* WHAT YOU HAVE TO DO
Determine the number of lines below that contain "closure". Write nothing but that number.

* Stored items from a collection

——————————

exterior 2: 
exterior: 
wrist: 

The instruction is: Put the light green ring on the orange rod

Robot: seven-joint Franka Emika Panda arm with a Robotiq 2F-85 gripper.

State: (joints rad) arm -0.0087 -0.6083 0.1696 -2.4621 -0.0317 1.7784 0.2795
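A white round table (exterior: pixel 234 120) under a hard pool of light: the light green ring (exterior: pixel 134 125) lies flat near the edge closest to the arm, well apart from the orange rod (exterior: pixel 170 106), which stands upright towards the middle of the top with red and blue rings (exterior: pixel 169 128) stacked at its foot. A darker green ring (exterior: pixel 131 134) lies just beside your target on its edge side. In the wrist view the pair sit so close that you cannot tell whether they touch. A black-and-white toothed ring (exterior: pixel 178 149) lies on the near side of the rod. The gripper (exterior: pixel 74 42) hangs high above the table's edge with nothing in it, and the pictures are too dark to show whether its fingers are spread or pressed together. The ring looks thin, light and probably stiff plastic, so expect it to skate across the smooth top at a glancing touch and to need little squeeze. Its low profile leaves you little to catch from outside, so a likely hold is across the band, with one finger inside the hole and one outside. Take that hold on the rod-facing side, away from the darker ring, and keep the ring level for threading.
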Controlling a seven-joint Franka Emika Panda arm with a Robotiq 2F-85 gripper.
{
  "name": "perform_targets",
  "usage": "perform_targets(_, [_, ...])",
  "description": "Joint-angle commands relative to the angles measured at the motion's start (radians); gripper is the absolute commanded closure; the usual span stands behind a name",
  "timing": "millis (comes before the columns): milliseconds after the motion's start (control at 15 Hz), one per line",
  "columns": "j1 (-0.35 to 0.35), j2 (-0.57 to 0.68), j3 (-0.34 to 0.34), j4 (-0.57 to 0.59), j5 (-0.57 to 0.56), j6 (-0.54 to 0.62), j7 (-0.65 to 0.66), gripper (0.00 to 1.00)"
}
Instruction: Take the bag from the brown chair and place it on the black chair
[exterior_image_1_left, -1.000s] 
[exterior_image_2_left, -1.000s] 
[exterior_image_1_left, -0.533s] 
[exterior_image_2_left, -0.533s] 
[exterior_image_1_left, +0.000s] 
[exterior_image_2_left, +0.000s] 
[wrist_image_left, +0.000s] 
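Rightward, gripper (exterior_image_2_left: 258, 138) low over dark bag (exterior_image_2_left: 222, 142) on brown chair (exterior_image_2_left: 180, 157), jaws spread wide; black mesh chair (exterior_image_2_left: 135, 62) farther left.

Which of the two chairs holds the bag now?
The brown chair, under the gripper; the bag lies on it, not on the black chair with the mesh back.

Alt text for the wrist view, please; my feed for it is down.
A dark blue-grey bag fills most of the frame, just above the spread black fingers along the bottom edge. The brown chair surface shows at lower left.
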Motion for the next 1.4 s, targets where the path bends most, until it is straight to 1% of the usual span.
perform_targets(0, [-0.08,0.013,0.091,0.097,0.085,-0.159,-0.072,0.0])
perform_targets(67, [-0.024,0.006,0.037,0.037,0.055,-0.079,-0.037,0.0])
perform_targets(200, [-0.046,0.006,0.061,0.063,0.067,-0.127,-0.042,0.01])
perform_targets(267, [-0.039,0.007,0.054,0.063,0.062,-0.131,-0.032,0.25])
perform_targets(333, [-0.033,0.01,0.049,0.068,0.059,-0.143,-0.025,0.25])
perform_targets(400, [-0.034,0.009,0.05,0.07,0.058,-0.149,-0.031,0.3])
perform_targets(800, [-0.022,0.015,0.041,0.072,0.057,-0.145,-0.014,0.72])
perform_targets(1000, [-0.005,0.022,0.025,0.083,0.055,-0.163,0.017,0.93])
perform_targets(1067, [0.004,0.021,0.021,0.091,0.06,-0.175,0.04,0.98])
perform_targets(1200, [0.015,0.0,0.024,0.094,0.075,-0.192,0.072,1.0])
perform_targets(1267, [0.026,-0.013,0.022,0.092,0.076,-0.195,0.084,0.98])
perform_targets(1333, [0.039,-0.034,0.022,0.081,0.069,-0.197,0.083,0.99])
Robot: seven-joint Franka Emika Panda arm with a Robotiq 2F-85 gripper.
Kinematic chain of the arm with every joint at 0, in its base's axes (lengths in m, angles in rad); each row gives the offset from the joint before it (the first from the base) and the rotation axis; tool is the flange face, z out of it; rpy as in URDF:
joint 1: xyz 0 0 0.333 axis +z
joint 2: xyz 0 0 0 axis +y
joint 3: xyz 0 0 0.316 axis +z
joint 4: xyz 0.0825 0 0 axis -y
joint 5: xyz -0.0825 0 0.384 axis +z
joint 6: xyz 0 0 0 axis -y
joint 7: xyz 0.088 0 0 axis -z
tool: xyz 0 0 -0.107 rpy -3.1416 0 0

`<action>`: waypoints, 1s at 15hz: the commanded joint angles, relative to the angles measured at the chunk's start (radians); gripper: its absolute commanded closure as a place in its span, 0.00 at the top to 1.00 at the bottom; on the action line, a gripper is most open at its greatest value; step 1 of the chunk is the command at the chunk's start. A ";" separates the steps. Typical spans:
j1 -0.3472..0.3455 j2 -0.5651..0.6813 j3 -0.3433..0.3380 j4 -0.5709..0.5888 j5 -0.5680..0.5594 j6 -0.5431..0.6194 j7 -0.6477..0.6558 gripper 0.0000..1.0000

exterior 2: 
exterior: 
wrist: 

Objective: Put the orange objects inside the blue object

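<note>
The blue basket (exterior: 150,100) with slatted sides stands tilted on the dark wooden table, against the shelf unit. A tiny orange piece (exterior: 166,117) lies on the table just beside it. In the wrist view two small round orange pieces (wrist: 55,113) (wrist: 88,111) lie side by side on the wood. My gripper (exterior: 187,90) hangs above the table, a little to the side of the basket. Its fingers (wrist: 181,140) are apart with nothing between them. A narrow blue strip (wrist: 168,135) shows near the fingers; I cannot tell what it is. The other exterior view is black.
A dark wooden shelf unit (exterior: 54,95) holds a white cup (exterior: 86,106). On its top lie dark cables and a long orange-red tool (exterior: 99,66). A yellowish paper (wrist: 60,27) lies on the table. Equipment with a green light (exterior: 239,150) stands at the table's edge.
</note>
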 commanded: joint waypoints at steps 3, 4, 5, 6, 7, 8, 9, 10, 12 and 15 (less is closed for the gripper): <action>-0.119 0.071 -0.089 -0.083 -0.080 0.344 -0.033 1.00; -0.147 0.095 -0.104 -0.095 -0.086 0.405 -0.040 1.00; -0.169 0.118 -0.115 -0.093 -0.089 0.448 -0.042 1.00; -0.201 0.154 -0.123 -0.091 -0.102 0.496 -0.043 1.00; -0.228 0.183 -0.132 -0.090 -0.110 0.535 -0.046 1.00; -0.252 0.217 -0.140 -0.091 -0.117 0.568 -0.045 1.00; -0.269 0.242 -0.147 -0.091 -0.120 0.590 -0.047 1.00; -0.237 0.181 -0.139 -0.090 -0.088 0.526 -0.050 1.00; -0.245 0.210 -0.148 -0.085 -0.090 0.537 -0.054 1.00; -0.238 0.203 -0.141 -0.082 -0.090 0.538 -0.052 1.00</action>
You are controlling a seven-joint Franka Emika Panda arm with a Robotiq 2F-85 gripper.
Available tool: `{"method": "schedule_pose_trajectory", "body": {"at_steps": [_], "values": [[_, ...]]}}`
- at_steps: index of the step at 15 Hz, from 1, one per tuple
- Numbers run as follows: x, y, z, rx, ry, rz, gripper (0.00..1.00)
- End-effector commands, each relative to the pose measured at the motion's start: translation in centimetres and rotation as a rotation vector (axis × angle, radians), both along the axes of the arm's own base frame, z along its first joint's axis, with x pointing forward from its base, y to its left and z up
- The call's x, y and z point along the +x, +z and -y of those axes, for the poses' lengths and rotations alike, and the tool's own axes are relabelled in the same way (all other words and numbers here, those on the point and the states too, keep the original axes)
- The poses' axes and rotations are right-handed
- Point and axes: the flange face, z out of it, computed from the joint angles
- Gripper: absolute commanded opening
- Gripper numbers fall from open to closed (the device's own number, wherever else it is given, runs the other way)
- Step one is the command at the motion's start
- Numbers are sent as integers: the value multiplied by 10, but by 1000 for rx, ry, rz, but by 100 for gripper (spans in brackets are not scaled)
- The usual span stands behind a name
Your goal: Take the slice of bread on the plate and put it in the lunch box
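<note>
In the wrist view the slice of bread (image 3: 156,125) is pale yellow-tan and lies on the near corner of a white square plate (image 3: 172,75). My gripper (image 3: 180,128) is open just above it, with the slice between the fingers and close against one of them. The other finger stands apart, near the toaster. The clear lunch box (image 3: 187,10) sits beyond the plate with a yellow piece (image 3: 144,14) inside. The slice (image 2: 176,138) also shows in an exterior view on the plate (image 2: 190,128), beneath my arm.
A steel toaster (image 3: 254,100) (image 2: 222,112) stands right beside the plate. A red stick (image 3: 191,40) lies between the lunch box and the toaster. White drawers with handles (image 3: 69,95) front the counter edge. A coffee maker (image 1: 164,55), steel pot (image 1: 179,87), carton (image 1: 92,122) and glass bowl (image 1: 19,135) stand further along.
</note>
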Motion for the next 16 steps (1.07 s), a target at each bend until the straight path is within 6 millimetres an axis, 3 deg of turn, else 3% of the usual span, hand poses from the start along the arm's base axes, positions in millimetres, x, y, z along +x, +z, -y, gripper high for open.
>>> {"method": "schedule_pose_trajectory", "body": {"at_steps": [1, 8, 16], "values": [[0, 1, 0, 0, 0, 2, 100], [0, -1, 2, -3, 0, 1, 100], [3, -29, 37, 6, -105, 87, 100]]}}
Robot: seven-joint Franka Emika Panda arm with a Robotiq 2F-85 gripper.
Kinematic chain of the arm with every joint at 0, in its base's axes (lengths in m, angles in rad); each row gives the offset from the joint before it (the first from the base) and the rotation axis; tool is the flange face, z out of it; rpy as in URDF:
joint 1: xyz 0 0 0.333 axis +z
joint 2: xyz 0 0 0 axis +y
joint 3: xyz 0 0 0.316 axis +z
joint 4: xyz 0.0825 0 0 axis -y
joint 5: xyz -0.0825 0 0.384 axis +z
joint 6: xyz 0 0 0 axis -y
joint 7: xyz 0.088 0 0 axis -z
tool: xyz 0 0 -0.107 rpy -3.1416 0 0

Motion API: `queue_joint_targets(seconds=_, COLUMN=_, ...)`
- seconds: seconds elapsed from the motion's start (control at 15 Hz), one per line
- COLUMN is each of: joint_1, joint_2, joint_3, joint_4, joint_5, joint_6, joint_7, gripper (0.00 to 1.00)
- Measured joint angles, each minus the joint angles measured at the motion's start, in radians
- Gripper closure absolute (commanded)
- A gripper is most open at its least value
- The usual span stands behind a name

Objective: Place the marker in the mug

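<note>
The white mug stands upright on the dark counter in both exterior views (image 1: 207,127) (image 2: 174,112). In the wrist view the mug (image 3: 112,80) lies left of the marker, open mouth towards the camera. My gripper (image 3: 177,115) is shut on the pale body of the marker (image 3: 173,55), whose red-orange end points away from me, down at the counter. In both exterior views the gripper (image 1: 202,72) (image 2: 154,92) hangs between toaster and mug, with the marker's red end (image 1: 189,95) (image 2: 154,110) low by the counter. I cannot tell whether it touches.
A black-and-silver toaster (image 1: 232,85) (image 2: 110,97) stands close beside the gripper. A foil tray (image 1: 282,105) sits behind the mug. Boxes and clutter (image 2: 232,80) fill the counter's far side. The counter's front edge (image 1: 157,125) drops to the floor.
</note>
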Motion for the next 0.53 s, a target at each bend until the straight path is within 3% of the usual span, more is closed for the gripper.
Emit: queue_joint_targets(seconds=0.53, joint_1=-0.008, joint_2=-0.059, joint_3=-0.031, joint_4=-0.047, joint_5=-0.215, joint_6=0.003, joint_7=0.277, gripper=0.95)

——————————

* RESPONSE FOR THIS EXERCISE
3